5, Higher Street is a Grade II* listed building in the South Hams local planning authority area, England. First listed on 11 December 1969. A Medieval Merchant's house. 7 related planning applications.
5, Higher Street
- WRENN ID
- last-attic-moth
- Grade
- II*
- Local Planning Authority
- South Hams
- Country
- England
- Date first listed
- 11 December 1969
- Type
- Merchant's house
- Source
- Historic England listing
Description
Merchant's house with shop at 5 Higher Street, Dartmouth. Built on a medieval site, the main house dates from around 1635, though parts of the rear may be earlier. The building underwent a major repair programme around 1960.
The construction is of mixed character: timber-framed front elevation with stone rubble rear and side walls. Stone stacks rise from the front side walls, fitted with circa 1960 brick chimneyshafts. The roof is slated.
The plan comprises three rooms in depth, divided by stone crosswalls. A newel stair occupies an alcove in the north side wall within the narrow centre section, accessed via a side passage through the front part.
The exterior shows a well-preserved ornamental front elevation, three storeys with attics contained in the roofspace, narrowing to two storeys in the middle section and single storey at the rear. The front is jettied with corbelled ends to the side walls at each floor and a gabled roof. The one-bay front displays exceptional decorative detail. The ground floor contains a twentieth-century shop front, probably replacing a nineteenth-century predecessor. A side passage door stands recessed at the left end, with two steps up to a twentieth-century plank door and plain overlight. The shop doorway is recessed right of centre, fitted with a twentieth-century glazed door and overlight. Shop windows contain glazing bars with brick ventilators below.
Seventeenth-century moulded small-panel framing decorates the first and second floors. Windows are mostly original and mullioned, reglazed with iron casements and diamond panes of leaded glass, reusing a good number of old panes. The first floor features a continuous range of windows with a splendid wide central oriel of 5:5 front lights, incorporating a king mullion, corner posts and a richly carved second-floor fascia board. The oriel rests on five brackets carved mostly as fabulous beasts. Two smaller second-floor oriels with four forward lights each share a slated lean-to roof. The attic storey is not jettied and is slate-hung with a central three-light casement. The gabled roof projects forward with old, probably original, carved bargeboards, supported on carved oak brackets resting against the party walls. The roof steps down to the middle room and again to the rear section, which includes various nineteenth and twentieth-century windows.
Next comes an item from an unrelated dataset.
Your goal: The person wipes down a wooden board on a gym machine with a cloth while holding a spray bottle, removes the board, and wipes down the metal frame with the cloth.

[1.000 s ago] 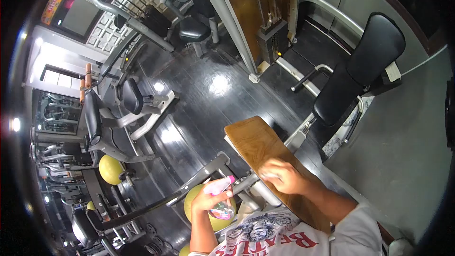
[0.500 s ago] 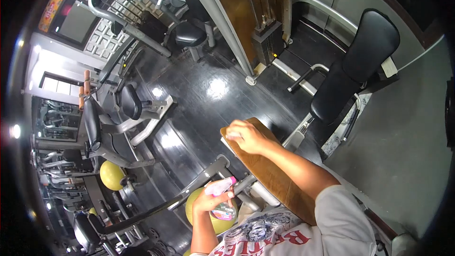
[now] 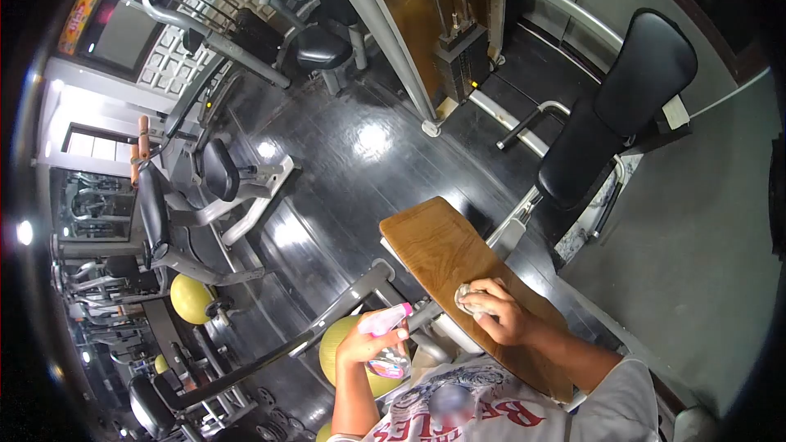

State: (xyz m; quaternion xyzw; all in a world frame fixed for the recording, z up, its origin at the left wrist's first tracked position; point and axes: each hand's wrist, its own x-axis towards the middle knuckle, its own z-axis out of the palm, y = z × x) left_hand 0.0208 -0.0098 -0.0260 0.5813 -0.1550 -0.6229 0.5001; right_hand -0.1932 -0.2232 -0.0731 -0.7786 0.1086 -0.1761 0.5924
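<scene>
A small pale cloth point(image 3: 463, 298) is on the top of a brown wooden board point(image 3: 440, 239), about halfway along it. The person's right hand point(image 3: 501, 316) has its fingers curled over the cloth and pinches it. Most of the cloth is hidden under those fingers, so its full shape cannot be seen. The right arm lies across the near part of the board and covers some of it, and the shirt point(image 3: 524, 419) hides a bit of the near end.

The left hand point(image 3: 368, 345) is wrapped around a clear spray bottle point(image 3: 395, 367) with a pink top. The hand covers the bottle's middle, and the words on its label are too small to read. It cannot be told whether a finger is pressing the trigger.

Behind the left hand and the bottle is a big yellow ball point(image 3: 334, 347), so only parts of it show. A gray metal bar point(image 3: 372, 280) runs beside the board. Past the far end of the board is the shiny dark floor point(image 3: 372, 184). A black padded seat point(image 3: 566, 165) stands off to the right, near a stack of weights point(image 3: 461, 63). On the left, another yellow ball point(image 3: 191, 299) sits near more gym machines. The ones at the far left are small and crowded, so they are hard to make out. The corners of the view are black.
</scene>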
The interior of the front part is wholly seventeenth century and exceptionally well-preserved. The ground floor is spanned by a plain-chamfered crossbeam. The side passage is lined by a moulded plank-and-muntin screen; the original doorcase contains a late twentieth-century door. A twentieth-century stair ascends to the first floor. The front principal parlour has a plastered crossbeam with a twentieth-century partition below. An original ornamental plaster ceiling displays a single rib pattern enriched with large angle sprays and cherub heads. The fireplace features an oak lintel moulded with a low Tudor arch; two smaller versions occur on the second floor. A newel stair to the second floor rises around a mast-like post. Two second-floor front chambers are divided by an axial scratch-moulded plank-and-muntin screen, each with its own fireplace. The roof over three bays comprises A-frame trusses with pegged dovetail-shaped lap-jointed collars and butt purlins. A stair within the front block accesses the attic. Apart from the newel stair and a nineteenth-century door with a seventeenth-century carved frieze reset against a wall, nothing of antiquity is visible in the rear parts, although the walls are very thick. Roofs in this section are inaccessible and ceilings are plastered.
This is an exceptionally well-preserved high-quality merchant's house.